Configuration¶

This page describes all configurable components in Fujitsu One Compression (OneComp).

ModelConfig¶

ModelConfig wraps model loading and tokenizer initialization.

from onecomp import ModelConfig

model_config = ModelConfig(
    model_id="meta-llama/Llama-2-7b-hf",
    dtype="float16",
    device="cuda:0",
)

Parameter	Type	Description	Default
`model_id`	`str`	Hugging Face Hub model ID	`None`
`path`	`str`	Local path to model directory	`None`
`dtype`	`str`	Model precision (`"float16"`, `"float32"`)	`"float16"`
`device`	`str`	Device placement (`"cpu"`, `"cuda"`, `"auto"`)	`"auto"`

Note

Provide exactly one of model_id or path. A ValueError is raised if neither is specified.

Runner¶

Runner is the main entry point for quantization.
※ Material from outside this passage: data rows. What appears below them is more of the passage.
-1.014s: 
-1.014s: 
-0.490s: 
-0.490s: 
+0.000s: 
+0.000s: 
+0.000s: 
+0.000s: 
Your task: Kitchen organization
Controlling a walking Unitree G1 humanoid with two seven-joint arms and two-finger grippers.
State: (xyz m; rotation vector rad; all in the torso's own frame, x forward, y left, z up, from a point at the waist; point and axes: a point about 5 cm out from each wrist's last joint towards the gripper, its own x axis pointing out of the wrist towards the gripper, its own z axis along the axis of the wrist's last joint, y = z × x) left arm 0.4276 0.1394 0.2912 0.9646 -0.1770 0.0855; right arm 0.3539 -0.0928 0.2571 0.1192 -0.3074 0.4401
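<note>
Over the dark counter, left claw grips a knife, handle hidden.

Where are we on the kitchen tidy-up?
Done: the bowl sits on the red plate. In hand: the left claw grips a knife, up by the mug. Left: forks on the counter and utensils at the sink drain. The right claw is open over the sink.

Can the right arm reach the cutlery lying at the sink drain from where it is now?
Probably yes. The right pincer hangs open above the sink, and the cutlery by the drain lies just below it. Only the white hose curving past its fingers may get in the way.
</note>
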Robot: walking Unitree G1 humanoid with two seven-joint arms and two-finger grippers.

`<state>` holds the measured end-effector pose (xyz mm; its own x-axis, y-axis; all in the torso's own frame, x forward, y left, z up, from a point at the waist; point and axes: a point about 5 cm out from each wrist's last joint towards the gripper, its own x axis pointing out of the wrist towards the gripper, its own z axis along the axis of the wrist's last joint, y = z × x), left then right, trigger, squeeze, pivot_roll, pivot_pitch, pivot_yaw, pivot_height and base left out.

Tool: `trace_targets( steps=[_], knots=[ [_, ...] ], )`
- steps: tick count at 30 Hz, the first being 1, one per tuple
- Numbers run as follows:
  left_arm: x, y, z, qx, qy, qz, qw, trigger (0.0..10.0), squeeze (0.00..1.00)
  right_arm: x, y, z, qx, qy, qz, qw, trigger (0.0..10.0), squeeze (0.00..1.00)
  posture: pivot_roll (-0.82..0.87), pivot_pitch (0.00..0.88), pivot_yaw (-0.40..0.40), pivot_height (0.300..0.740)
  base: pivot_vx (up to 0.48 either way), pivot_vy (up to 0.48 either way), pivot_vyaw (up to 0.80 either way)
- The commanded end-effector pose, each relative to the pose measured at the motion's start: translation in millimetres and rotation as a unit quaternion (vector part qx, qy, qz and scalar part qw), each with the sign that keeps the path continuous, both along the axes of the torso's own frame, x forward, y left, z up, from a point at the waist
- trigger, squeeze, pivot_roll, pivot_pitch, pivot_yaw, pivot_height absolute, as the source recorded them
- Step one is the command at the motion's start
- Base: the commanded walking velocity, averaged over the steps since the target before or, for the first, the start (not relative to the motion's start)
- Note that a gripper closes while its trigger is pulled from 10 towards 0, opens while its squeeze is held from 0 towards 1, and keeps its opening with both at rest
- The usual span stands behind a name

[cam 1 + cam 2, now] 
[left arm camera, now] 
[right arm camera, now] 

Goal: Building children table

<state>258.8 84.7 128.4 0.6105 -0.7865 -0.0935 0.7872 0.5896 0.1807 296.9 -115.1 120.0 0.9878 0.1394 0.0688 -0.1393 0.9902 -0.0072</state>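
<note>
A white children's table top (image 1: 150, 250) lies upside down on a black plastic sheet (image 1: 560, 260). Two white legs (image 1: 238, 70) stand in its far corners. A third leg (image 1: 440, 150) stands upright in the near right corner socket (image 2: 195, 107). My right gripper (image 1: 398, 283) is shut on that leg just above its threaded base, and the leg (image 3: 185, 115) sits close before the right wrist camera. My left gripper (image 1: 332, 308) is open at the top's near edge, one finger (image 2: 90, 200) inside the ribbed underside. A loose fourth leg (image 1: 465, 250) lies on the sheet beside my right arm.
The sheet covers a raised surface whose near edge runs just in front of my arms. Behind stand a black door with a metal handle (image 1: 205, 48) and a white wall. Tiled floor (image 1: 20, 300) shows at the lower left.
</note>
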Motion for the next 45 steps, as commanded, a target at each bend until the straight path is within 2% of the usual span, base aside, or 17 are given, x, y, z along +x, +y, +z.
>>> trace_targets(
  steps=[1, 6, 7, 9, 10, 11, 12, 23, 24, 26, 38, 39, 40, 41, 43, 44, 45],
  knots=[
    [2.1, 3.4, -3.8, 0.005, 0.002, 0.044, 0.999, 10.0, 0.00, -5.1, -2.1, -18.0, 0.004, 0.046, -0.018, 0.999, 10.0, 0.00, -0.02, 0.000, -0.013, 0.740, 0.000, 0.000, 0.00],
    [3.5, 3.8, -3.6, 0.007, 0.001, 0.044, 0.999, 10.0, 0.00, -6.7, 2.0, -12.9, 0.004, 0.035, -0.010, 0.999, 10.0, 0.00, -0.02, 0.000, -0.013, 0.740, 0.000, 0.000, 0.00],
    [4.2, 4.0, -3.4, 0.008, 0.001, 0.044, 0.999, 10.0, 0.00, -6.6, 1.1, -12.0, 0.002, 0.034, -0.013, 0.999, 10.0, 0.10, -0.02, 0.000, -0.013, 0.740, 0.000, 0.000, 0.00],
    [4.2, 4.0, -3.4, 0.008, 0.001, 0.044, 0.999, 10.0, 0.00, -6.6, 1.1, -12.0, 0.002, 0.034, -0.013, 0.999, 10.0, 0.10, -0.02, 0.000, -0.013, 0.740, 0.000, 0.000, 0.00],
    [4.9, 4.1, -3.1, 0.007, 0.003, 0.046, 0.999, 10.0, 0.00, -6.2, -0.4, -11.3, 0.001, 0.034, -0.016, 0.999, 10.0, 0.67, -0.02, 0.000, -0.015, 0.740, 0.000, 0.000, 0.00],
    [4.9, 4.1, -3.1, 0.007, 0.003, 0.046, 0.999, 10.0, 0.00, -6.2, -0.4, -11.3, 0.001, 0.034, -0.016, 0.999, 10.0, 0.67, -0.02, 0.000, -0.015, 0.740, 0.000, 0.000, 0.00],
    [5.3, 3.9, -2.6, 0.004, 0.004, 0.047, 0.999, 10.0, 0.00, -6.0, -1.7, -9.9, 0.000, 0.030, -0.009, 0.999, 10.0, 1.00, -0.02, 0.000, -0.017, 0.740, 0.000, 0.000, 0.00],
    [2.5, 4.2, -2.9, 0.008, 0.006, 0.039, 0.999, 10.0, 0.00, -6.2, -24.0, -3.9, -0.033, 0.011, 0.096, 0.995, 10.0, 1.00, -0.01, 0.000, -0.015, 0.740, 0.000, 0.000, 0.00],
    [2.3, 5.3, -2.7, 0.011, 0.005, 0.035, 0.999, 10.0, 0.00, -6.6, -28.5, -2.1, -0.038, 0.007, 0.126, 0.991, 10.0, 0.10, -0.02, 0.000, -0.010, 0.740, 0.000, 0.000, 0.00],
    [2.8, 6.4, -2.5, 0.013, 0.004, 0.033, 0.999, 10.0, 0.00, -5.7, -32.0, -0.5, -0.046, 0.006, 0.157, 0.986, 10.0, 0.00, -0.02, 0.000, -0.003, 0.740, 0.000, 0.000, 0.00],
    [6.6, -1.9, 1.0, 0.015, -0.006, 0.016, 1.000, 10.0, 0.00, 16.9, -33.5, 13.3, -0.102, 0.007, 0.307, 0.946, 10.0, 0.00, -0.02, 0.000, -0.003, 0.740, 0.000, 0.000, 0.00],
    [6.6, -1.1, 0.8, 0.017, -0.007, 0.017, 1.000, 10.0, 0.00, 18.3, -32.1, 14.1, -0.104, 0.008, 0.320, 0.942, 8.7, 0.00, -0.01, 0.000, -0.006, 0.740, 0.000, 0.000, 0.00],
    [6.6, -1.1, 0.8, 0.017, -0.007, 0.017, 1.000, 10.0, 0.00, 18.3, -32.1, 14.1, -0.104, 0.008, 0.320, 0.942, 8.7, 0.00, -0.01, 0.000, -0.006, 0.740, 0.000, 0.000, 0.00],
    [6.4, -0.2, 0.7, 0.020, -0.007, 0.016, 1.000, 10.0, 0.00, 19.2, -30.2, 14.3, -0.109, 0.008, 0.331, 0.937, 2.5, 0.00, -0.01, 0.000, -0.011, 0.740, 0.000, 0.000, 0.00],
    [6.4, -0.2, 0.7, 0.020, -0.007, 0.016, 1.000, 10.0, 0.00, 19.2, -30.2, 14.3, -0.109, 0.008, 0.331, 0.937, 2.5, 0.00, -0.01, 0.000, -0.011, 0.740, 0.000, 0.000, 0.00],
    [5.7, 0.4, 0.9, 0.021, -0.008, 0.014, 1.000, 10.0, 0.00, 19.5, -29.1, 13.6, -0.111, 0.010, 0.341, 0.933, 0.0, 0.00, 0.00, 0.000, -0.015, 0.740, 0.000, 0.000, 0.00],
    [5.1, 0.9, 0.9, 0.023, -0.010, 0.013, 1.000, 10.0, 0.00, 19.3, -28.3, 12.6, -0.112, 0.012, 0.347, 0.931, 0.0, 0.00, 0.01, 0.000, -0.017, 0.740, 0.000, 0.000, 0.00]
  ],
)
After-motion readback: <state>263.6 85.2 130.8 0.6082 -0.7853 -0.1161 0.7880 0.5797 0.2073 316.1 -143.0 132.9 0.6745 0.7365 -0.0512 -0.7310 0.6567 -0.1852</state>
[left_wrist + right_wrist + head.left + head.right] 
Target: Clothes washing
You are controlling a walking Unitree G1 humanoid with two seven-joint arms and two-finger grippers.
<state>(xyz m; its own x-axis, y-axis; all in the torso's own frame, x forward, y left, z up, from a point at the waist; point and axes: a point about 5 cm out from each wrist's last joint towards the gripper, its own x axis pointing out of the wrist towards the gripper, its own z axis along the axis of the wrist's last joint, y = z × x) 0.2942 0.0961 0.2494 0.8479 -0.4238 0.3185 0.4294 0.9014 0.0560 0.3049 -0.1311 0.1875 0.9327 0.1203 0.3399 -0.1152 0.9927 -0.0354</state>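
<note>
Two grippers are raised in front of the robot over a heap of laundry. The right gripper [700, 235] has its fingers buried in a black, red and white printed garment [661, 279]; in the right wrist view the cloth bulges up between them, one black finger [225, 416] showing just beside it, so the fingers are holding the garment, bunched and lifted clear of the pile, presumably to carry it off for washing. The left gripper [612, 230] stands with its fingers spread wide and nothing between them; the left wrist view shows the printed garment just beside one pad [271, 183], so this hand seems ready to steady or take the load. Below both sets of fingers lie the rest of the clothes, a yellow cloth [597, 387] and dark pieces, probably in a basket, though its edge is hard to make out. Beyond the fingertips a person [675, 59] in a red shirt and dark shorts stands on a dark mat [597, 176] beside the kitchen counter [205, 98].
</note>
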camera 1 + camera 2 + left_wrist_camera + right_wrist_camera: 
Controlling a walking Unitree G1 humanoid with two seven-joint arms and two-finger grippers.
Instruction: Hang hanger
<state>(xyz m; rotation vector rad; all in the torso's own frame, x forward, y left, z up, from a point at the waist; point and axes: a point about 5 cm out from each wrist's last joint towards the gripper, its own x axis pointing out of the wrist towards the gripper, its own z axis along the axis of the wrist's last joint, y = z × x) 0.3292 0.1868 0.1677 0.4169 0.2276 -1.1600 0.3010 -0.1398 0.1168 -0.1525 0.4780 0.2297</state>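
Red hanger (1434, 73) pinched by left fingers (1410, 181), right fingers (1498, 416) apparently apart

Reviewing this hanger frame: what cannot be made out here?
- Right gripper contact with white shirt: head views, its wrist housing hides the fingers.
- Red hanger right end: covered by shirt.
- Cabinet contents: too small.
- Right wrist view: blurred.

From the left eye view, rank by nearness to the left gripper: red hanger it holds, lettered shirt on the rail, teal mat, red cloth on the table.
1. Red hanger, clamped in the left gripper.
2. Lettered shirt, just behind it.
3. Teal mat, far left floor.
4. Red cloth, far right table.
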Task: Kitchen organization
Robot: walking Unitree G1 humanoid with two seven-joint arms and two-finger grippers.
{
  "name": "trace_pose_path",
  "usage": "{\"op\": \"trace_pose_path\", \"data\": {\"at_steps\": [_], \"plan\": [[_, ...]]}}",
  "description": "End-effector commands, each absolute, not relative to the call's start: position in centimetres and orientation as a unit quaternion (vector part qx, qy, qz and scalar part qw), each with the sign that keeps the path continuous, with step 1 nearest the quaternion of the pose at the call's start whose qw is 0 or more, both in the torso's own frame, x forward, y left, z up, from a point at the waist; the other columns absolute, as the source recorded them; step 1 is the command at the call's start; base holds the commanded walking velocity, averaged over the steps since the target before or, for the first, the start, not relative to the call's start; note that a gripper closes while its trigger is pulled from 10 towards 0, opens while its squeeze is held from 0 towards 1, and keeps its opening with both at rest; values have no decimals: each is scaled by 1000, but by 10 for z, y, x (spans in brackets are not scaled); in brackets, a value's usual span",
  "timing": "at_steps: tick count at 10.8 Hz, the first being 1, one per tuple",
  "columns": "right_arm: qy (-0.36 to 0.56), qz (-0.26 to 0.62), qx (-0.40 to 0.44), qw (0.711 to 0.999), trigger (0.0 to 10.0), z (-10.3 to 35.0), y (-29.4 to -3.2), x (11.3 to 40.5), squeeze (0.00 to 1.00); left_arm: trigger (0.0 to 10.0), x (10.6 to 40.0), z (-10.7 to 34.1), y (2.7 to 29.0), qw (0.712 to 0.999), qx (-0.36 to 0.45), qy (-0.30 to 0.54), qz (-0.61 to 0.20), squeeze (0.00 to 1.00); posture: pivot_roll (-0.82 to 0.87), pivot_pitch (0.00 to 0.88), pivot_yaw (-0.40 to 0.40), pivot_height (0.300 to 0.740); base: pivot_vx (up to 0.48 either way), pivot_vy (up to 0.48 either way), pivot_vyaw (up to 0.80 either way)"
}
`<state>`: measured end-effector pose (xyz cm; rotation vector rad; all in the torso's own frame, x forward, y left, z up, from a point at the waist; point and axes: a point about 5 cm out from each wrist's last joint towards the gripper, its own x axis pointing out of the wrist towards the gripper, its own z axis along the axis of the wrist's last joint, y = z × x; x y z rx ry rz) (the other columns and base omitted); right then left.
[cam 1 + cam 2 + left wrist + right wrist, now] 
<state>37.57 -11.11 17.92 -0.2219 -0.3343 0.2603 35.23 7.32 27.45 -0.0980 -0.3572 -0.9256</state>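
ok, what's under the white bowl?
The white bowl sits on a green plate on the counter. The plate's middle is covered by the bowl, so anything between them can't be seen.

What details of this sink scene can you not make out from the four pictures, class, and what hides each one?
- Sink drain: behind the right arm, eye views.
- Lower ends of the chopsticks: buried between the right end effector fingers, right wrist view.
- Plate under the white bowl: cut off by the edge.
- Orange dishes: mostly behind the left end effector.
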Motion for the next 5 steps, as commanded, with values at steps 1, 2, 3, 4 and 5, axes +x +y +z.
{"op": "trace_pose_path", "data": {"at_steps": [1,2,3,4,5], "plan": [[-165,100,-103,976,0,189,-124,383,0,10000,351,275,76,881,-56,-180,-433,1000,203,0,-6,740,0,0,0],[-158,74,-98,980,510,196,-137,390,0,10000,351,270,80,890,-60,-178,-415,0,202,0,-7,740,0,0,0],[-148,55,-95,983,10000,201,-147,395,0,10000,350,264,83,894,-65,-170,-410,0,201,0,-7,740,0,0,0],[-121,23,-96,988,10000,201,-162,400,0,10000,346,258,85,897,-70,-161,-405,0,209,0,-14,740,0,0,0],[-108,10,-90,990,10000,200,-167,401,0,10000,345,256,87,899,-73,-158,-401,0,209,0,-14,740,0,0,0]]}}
It manages the full pipeline: loading the model, preparing calibration data, executing quantization, and providing evaluation utilities.

from onecomp import Runner

runner = Runner(
    model_config=model_config,
    quantizer=quantizer,
    max_length=2048,
    num_calibration_samples=512,
    qep=False,
)

Core Parameters¶

Parameter	Type	Description	Default
`model_config`	`ModelConfig`	Model and tokenizer configuration	—
`quantizer`	`Quantizer`	Quantization method	`None`
`quantizers`	`list[Quantizer]`	Multiple quantizers (for benchmarking)	`None`
`qep`	`bool`	Enable QEP	`False`
`qep_config`	`QEPConfig`	QEP configuration	`None`

Calibration Parameters¶

Parameter	Type	Description	Default
`calibration_dataset`	`Dataset`	Custom calibration dataset	`None`
`max_length`	`int`	Maximum input sequence length	`2048`
`num_calibration_samples`	`int`	Number of calibration samples	`512`
`calibration_strategy`	`str`	Strategy for preparing calibration inputs	`"drop_rand"`
`calibration_seed`	`int`	Random seed for calibration	`0`
`calibration_batch_size`	`int`	Batch size for chunked calibration	`None`
`num_layers_per_group`	`int`	Layers processed simultaneously in chunked mode	`7`

Advanced Parameters¶

Parameter	Type	Description	Default
`multi_gpu`	`bool`	Enable multi-GPU layer-wise parallel quantization	`False`
`gpu_ids`	`list[int]`	Specific GPU IDs to use	`None`

Calibration Strategies¶

Strategy	Description
`"drop_rand"`	Tokenize each document independently; take a random window of `max_length` tokens.
`"drop_head"`	Same, but always take the first `max_length` tokens.
`"concat_chunk"`	Concatenate all texts, tokenize, and split into fixed-length chunks.
`"concat_chunk_align"`	Same as `concat_chunk`, but adjusts samples so chunk count equals `num_calibration_samples`.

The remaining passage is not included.